- What is being asked -
What is the count of lines in the data that hold the string "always"? State the number alone.

+---+

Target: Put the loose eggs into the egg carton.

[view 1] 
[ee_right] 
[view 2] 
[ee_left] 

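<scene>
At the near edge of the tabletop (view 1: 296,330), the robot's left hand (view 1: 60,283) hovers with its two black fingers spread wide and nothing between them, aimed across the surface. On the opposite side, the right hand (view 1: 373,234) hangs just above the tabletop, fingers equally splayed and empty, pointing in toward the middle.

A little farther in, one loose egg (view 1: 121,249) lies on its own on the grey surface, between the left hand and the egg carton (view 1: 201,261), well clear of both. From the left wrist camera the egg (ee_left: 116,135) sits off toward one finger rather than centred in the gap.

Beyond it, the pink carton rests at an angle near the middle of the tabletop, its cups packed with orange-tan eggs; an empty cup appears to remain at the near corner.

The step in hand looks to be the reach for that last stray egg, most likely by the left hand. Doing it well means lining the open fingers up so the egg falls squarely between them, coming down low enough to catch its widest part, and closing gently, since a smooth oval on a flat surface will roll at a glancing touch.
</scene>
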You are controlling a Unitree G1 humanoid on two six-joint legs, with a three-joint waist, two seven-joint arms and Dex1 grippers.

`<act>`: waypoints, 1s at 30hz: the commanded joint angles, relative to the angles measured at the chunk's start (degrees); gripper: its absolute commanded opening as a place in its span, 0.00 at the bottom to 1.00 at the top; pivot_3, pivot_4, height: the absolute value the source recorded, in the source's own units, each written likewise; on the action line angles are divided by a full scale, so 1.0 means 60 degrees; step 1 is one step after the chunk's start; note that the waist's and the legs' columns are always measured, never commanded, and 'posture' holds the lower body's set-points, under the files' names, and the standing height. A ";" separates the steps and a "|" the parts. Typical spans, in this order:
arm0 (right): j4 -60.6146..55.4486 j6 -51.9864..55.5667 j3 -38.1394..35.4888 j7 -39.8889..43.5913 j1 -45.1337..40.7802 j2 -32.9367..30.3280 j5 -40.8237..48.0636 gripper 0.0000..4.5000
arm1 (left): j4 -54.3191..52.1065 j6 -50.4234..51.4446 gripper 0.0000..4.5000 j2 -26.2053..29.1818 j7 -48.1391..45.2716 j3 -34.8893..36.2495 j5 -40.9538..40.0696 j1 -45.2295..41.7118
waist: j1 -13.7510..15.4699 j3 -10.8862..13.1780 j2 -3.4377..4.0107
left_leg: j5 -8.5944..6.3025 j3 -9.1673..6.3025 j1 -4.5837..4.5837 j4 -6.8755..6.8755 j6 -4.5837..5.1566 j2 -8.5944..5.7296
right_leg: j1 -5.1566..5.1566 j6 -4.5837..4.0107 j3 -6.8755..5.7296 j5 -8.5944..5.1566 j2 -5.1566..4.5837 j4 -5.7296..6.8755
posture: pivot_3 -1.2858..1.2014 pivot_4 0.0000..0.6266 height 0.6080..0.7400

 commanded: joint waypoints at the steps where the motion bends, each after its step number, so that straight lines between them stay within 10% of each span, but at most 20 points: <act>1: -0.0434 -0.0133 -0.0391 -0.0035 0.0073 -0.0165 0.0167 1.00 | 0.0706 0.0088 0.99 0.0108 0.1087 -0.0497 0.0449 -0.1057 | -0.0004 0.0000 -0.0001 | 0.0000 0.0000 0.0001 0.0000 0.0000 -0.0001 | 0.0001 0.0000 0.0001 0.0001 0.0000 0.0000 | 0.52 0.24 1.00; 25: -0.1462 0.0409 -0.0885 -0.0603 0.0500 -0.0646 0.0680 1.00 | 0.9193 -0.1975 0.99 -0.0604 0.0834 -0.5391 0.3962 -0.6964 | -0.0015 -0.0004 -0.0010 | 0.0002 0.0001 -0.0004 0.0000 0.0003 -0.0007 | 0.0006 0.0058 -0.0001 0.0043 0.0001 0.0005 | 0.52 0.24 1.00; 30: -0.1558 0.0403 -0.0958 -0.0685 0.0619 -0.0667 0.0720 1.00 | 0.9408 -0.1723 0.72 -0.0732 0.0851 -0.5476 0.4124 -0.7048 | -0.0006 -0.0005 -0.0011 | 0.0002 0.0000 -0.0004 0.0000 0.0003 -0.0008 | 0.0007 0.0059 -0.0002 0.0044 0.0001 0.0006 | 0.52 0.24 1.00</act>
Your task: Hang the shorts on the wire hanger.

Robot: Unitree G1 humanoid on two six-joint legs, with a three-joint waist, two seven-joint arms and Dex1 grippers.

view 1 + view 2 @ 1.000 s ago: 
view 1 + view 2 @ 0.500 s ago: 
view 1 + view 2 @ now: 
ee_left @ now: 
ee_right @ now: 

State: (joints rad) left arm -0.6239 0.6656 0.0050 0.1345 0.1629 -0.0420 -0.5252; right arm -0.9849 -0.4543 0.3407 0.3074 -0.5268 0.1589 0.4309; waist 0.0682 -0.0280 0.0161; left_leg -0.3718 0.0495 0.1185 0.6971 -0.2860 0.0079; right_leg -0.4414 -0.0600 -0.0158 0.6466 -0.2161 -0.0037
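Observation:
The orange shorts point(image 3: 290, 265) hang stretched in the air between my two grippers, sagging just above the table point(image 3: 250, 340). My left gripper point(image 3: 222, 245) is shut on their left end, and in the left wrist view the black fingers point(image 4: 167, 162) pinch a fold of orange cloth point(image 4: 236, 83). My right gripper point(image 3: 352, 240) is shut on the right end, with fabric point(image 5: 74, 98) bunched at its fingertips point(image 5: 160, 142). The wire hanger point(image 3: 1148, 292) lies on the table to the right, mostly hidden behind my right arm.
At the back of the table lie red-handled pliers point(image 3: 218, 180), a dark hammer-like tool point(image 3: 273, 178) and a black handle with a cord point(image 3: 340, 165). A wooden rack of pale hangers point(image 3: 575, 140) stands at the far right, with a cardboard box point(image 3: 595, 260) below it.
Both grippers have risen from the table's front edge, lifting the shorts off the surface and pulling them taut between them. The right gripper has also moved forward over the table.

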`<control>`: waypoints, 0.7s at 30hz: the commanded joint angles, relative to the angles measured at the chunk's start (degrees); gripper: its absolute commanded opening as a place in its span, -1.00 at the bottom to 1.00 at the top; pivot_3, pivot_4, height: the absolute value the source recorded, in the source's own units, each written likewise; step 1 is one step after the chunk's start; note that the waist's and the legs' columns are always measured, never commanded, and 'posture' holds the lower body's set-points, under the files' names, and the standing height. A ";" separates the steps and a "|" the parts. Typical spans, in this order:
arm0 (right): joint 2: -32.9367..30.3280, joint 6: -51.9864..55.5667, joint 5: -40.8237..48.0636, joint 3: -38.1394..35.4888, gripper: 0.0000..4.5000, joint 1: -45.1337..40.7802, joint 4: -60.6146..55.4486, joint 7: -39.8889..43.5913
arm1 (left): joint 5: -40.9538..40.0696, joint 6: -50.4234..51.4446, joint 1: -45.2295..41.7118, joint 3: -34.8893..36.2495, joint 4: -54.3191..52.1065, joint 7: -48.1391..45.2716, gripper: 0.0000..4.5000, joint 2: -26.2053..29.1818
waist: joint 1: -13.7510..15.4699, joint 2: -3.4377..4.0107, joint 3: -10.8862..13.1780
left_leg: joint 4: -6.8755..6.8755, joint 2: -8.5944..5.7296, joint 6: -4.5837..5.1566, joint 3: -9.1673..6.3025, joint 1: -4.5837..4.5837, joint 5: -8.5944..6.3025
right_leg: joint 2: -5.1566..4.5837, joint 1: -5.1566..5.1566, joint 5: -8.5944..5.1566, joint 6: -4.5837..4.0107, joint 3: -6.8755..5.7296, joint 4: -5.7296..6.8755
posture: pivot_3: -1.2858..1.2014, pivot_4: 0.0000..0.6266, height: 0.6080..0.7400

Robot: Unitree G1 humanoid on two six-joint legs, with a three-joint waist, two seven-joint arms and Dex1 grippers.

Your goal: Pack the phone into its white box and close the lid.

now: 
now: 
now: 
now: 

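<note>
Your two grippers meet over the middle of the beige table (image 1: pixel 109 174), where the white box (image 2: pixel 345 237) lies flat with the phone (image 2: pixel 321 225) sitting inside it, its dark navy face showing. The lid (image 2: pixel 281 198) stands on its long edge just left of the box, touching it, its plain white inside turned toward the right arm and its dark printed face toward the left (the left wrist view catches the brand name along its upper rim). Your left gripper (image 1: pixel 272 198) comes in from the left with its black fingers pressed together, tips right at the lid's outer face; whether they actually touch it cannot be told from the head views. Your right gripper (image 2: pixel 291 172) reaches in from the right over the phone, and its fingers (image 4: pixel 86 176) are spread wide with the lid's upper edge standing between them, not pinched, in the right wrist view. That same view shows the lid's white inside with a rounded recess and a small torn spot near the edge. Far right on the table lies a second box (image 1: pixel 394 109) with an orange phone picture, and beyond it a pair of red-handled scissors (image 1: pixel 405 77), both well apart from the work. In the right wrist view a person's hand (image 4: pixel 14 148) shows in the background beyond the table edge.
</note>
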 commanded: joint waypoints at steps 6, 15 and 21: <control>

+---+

- Response to the task -
2